Qualche problema per la sonda spaziale Juno nel suo passaggio ravvicinato con la Terra

La complessa traiettoria della sonda spaziale Juno verso il pianeta Giove (Immagine NASA/JPL)
La complessa traiettoria della sonda spaziale Juno verso il pianeta Giove (Immagine NASA/JPL)

In Italia era la tarda serata di ieri quando la sonda spaziale della NASA Juno (Giunone) ha fatto un passaggio ravvicinato arrivando a circa 500 km di distanza dalla Terra. Questa manovra fa parte della complessa traiettoria che porterà Juno fino a Giove e aveva lo scopo di utilizzare la gravità terrestre per aumentare la propria velocità a sufficienza per raggiungere Giove. Nel corso della manovra, è entrata inaspettatamente in “safe mode” ma sembra che non abbia reali problemi.

La sonda spaziale Juno è partita il 5 agosto 2011, lanciata da un razzo vettore Atlas V. Lo scopo della sua missione è di studiare il campo magnetico e l’atmosfera di Giove. Per fare tutto ciò è stata dotata di ben nove strumenti che misureranno in vari modi le tante emissioni elettromagnetiche del pianeta più grande del sistema solare e scatteranno fotografie.

Le sonde inviate oltre l’orbita marziana devono compiere traiettorie contorte perché hanno bisogno di sfruttare almeno un passaggio ravvicinato con un pianeta per sfruttare l’effetto fionda gravitazionale per acquistare una velocità sufficiente a raggiungere lo spazio profondo.

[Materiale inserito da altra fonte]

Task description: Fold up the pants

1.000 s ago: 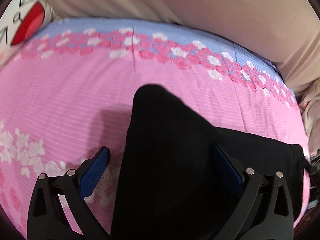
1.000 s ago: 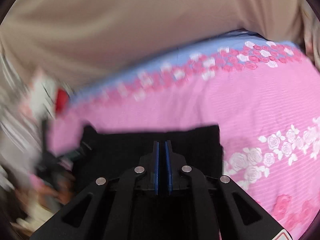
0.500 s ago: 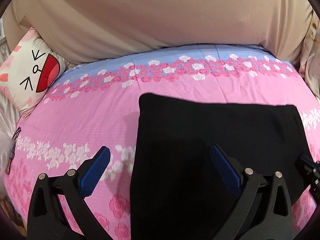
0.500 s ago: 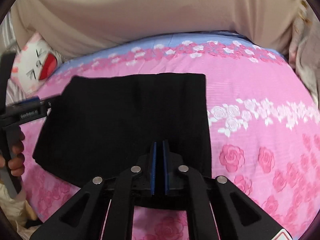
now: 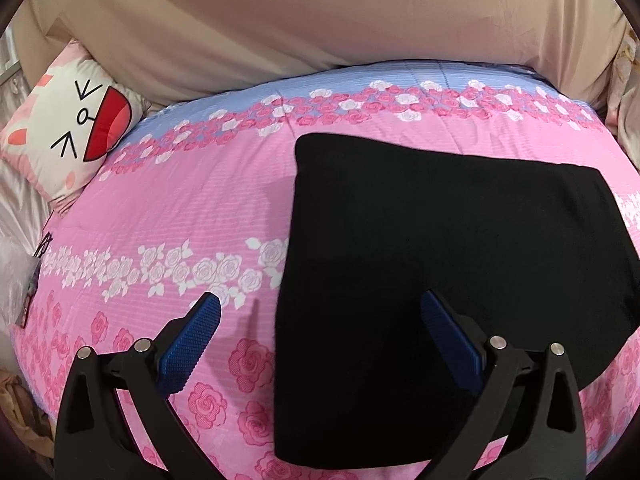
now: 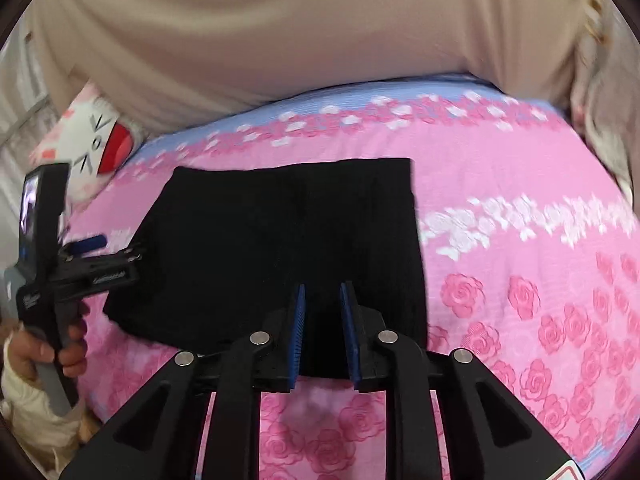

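The pants (image 5: 452, 280) lie flat on the bed (image 5: 180, 216) as a folded black rectangle, right of the bed's middle in the left wrist view. Their far edge stops short of the band of roses below the blue strip. Their near edge lies near the near side of the bed.

Left gripper (image 5: 320, 320): the jaws stand wide open. Nothing is held. The left blue pad (image 5: 192, 340) is over the pink cover. The right blue pad (image 5: 452, 340) is over the near part of the pants. Whether it touches the cloth cannot be told. In the right wrist view the same gripper (image 6: 90, 242) is beside the left edge of the pants, held by a hand (image 6: 44, 356) in a cream sleeve (image 6: 28, 412).

Right gripper (image 6: 323, 328): the jaws are opening, with a narrow gap between the pads. The near edge of the pants shows in that gap. The pads do not press on the cloth. The view shows pink cover just below the pants' edge, between the gripper's arms.

A cat-face pillow (image 5: 68, 124) lies at the far left corner of the bed. A beige cloth (image 5: 320, 20) rises behind the bed along its far side. The right wrist view is slightly blurred.
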Demonstrator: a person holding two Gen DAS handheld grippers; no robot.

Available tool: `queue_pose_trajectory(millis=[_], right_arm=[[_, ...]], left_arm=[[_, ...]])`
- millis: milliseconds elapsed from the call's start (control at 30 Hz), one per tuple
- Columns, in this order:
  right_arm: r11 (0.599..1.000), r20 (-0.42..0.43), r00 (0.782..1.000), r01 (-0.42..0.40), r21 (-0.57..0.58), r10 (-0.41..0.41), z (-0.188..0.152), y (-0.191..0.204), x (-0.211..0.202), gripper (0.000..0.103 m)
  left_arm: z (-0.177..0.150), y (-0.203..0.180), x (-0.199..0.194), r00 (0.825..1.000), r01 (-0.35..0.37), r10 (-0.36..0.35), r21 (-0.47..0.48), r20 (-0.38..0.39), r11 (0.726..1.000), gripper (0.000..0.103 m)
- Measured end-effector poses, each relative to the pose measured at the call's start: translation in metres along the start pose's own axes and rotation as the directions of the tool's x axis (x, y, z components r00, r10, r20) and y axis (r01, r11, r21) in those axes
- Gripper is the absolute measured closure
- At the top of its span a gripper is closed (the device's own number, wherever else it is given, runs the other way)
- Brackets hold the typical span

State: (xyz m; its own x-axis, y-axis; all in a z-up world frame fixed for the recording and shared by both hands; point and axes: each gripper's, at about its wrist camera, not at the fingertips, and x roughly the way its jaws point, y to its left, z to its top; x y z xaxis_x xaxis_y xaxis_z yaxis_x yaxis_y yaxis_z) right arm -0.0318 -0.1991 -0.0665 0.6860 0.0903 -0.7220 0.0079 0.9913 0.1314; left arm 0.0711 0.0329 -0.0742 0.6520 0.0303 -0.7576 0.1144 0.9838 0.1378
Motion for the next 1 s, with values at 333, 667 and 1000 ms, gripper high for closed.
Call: queue_pose_trajectory(millis=[333,667,1000], right_arm=[[0.966,0.002,0.967,-0.254,-0.056,0.254,0.062,0.068,0.012,0.076],[0.944,-0.175,0.956,-0.268,-0.193,0.236,0.113,0.196,0.183,0.076],[0.935,-0.192,0.952,-0.279,-0.217,0.239,0.113,0.220,0.172,0.071]], left_arm=[[-0.018,0.063,-0.015,1.000,-0.022,0.022,-0.081,0.001,0.996,0.005],[-0.042,0.134,-0.016,0.997,-0.078,0.076,-0.173,-0.022,0.982,0.005],[-0.033,0.124,-0.014,1.000,-0.015,0.017,-0.142,0.012,0.990,0.005]])
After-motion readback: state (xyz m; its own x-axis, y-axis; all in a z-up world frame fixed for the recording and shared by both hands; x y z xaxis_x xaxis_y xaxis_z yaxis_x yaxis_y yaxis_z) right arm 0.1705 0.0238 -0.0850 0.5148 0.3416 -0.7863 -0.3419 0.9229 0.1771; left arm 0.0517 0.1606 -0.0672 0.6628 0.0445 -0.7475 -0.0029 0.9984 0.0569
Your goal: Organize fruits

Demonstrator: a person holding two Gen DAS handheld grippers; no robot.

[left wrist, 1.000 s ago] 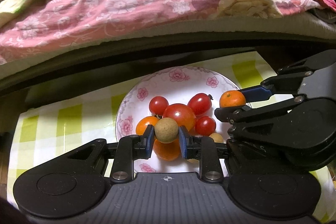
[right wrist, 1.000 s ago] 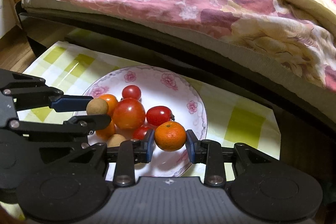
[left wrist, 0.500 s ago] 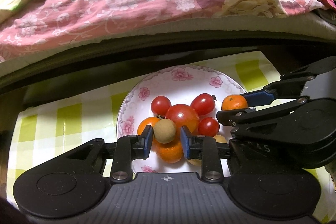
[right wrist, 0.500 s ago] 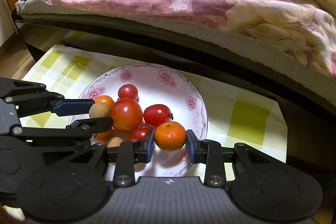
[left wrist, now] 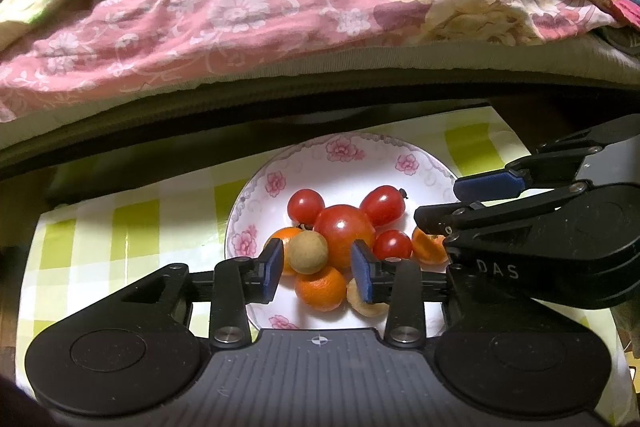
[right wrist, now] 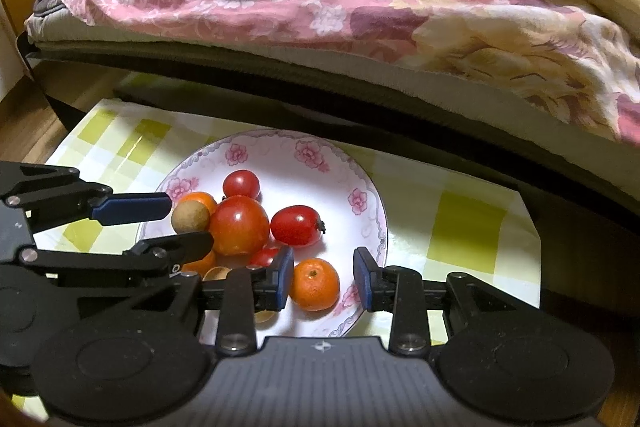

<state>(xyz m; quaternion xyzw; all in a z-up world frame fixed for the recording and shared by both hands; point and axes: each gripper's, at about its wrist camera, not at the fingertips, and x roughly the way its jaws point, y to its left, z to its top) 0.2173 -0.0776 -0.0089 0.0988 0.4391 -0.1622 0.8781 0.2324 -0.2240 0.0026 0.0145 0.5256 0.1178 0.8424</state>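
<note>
The right gripper, seen from the left wrist view, bears the letters "DAS" on its black body. The left gripper is opening, with a tan longan between its blue pads atop the piled fruit on the floral plate; a gap shows on its right side. The right gripper's jaws stand apart around a mandarin, its stem end facing up, resting on the plate's near rim and touching only the left pad.

- tan round fruit perched on top of the pile
- red tomatoes bunched mid-plate, biggest in the centre
- small orange sitting near the plate's front rim
</note>
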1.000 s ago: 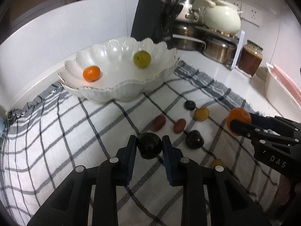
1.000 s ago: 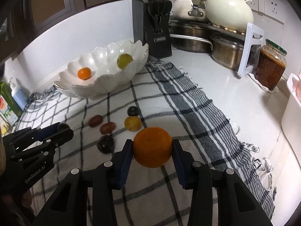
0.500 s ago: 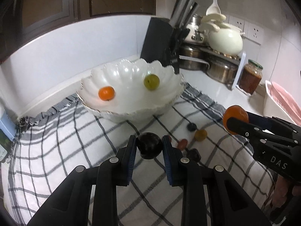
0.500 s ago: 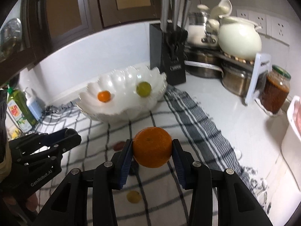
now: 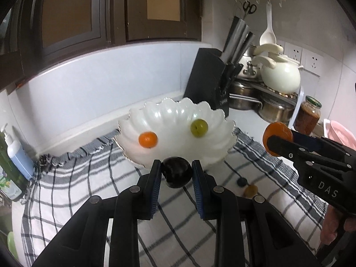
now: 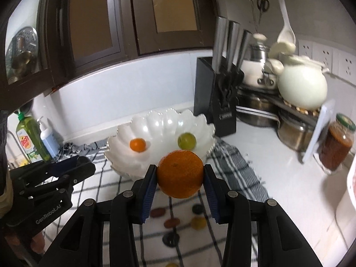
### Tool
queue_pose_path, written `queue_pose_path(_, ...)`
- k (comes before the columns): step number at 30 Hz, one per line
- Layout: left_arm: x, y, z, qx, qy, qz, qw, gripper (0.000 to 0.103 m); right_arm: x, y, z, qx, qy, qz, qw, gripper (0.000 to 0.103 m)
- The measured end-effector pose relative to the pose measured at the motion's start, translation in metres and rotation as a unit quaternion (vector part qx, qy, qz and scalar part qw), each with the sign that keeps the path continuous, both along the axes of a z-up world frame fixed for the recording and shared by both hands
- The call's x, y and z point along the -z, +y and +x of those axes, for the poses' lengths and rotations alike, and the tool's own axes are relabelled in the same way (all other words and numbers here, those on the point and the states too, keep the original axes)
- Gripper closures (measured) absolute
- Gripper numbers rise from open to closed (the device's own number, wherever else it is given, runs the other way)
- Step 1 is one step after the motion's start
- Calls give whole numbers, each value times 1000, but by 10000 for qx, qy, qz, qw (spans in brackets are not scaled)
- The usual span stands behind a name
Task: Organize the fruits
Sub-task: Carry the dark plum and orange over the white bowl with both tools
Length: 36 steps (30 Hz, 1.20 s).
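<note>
**Ana:** Between the blue pads of the left gripper, in the left wrist view, sits a dark plum, pinched at its widest part and carried clear of the checked cloth. I'd say it is held high so it can pass over the scalloped rim of the white bowl just beyond it, where a small orange fruit and a green fruit already lie.

**Ben:** And the other one?

**Ana:** To the right of that view, the right gripper shows side-on, clamped on an orange.

**Ben:** Its own camera says more. The right gripper squeezes the orange squarely between both pads, lined up with the bowl. Below, several loose fruits lie on the cloth, blurred; perhaps five or six. Only two show in the left view.

**Ana:** The left gripper there?

**Ben:** Seen from the side; its plum is hidden.
</note>
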<state>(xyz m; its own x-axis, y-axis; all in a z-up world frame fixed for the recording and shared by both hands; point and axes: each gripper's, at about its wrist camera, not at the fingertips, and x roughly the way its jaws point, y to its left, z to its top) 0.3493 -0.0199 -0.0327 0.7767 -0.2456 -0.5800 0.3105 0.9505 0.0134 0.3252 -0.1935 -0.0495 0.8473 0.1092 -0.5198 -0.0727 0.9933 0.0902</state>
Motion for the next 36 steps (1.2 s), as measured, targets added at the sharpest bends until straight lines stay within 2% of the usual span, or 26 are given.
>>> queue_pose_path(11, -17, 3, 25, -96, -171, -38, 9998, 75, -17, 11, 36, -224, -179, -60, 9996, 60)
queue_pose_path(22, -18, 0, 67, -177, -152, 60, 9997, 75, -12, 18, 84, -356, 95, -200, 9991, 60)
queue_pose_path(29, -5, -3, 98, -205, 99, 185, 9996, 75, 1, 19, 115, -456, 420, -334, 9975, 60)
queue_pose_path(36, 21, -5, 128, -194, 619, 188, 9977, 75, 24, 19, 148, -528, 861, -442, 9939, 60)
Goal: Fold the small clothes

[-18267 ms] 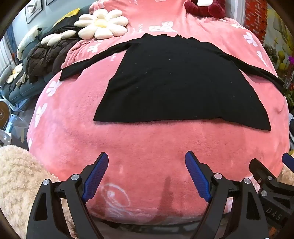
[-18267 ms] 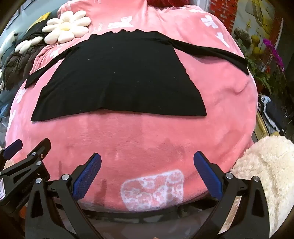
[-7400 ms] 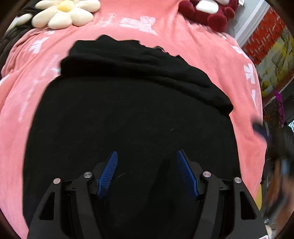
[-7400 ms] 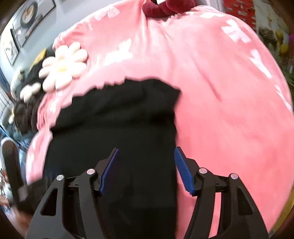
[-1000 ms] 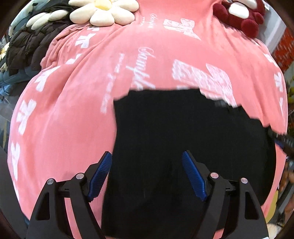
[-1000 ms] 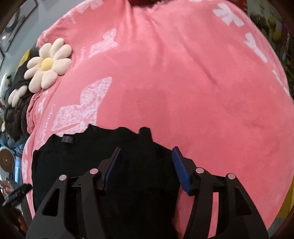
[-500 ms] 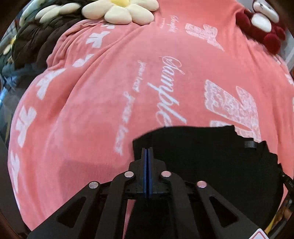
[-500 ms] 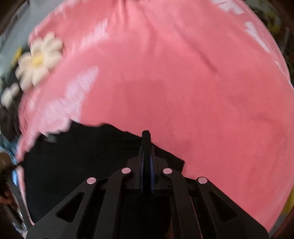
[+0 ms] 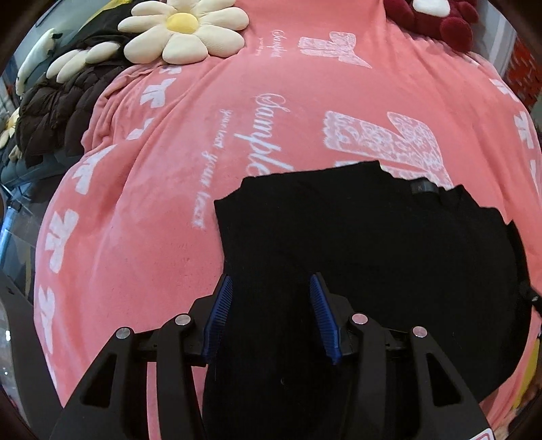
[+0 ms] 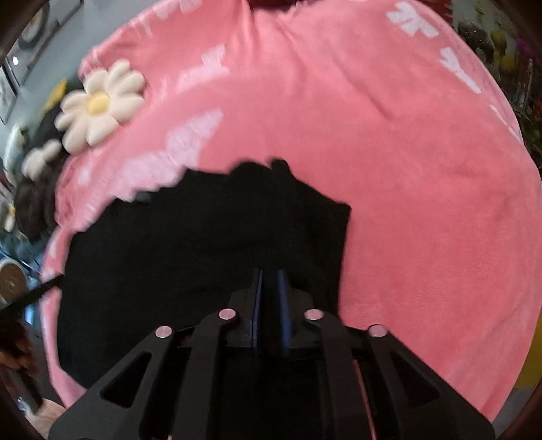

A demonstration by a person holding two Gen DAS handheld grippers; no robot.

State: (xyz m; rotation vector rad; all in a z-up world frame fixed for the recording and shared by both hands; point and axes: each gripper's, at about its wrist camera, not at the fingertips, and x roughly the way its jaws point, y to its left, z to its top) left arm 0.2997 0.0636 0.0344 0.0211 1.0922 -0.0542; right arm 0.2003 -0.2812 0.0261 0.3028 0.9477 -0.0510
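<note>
A black garment [image 9: 372, 237], folded to a compact block with its neck label up, lies on the near part of a pink blanket [image 9: 152, 220]. My left gripper [image 9: 270, 277] hovers over the garment's left near edge. Its jaws are opening, and the blue pads stand apart without pressing the cloth under them. In the right wrist view the same black garment [image 10: 203, 237] fills the lower left. My right gripper [image 10: 270, 272] sits at its right near part. Those jaws are just starting to open, with a narrow slit left that black cloth fills.
The pink blanket [image 10: 423, 203] covers a rounded bed or cushion that falls away at the sides. A daisy-shaped cushion [image 9: 184, 28] and a brown quilted jacket [image 9: 57, 108] lie at the far left. A dark red plush toy [image 9: 440, 17] sits at the far right.
Half a second ago both grippers were pinched shut at the garment's far edge. Now the left jaws have spread apart and the right shows a slim gap. Both views have drawn back over the folded garment.
</note>
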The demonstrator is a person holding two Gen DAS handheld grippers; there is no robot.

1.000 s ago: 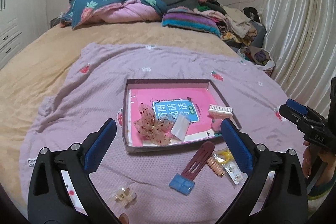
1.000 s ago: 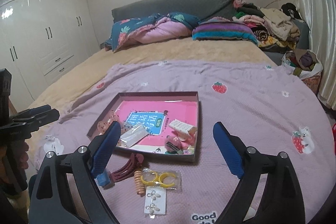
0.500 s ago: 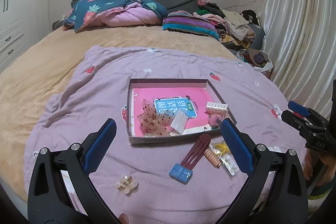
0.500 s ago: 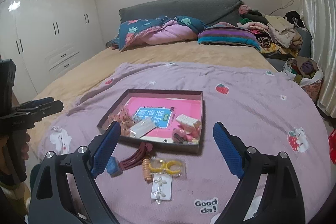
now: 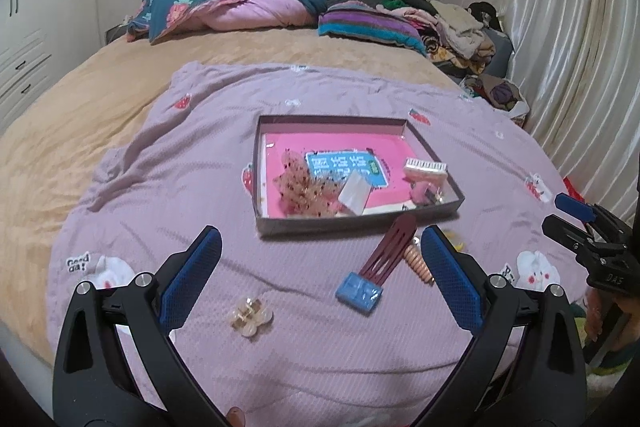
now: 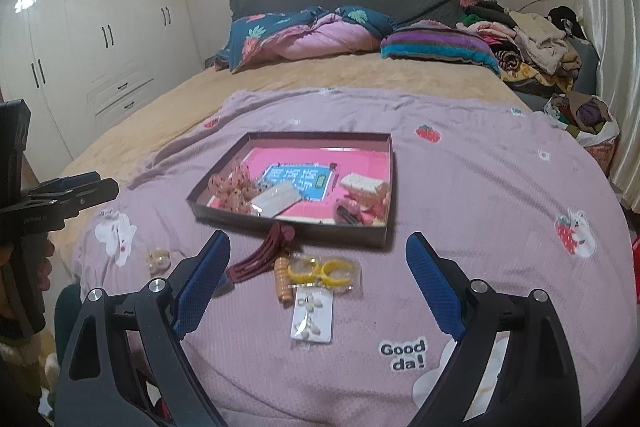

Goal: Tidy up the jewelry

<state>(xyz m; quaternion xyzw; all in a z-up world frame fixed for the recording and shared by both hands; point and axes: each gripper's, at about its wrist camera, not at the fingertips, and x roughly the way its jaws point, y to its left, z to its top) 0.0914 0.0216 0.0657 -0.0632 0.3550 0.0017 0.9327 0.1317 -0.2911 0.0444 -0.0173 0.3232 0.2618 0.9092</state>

Juno è la prima sonda spaziale inviata verso Giove ad utilizzare pannelli solari invece di generatori ai radioisotopi. Gli enormi progressi nelle tecnologie di utilizzo dell’energia solare hanno reso possibile questa soluzione nonostante il fatto che Juno riceverà solo una piccola frazione di luce solare rispetto a quella disponibile sulla Terra.

L’ambiente vicino a Giove è decisamente inospitale anche a causa del fortissimo campo magnetico del pianeta. Per proteggere i suoi circuiti elettronici, la sonda spaziale Juno è dotata di uno scudo di titanio di un centimetro di spessore. Nonostante le protezioni, si immetterà in un’orbita polare che le permetterà di evitare contatti continui con la magnetosfera di Giove.

Nel corso del passaggio ravvicinato con la Terra, Juno è entrata in “safe mode”, una precauzione che avviene quando una sonda spaziale rileva un possibile problema. La chiusura delle operazioni federali negli USA ha azzoppato anche le attività della NASA perciò non ci sono comunicazioni ufficiali su quest’evento. Tuttavia, il personale ridottissimo ancora al lavoro ha stabilito un contatto con Juno accertandosi che funzioni.

Il passaggio ravvicinato ha prodotto gli effetti desiderati sulla traiettoria della sonda spaziale Juno. Trattandosi di una manovra stressante, è possibile che qualche sensore abbia rilevato un potenziale pericolo attivando la sua entrata in “safe mode”. Ciò però non ha influito sulla manovra.

Ora Juno ha iniziato l’ultima fase del suo viaggio nello spazio profondo. L’entrata nell’orbita di Giove è prevista per il luglio 2016.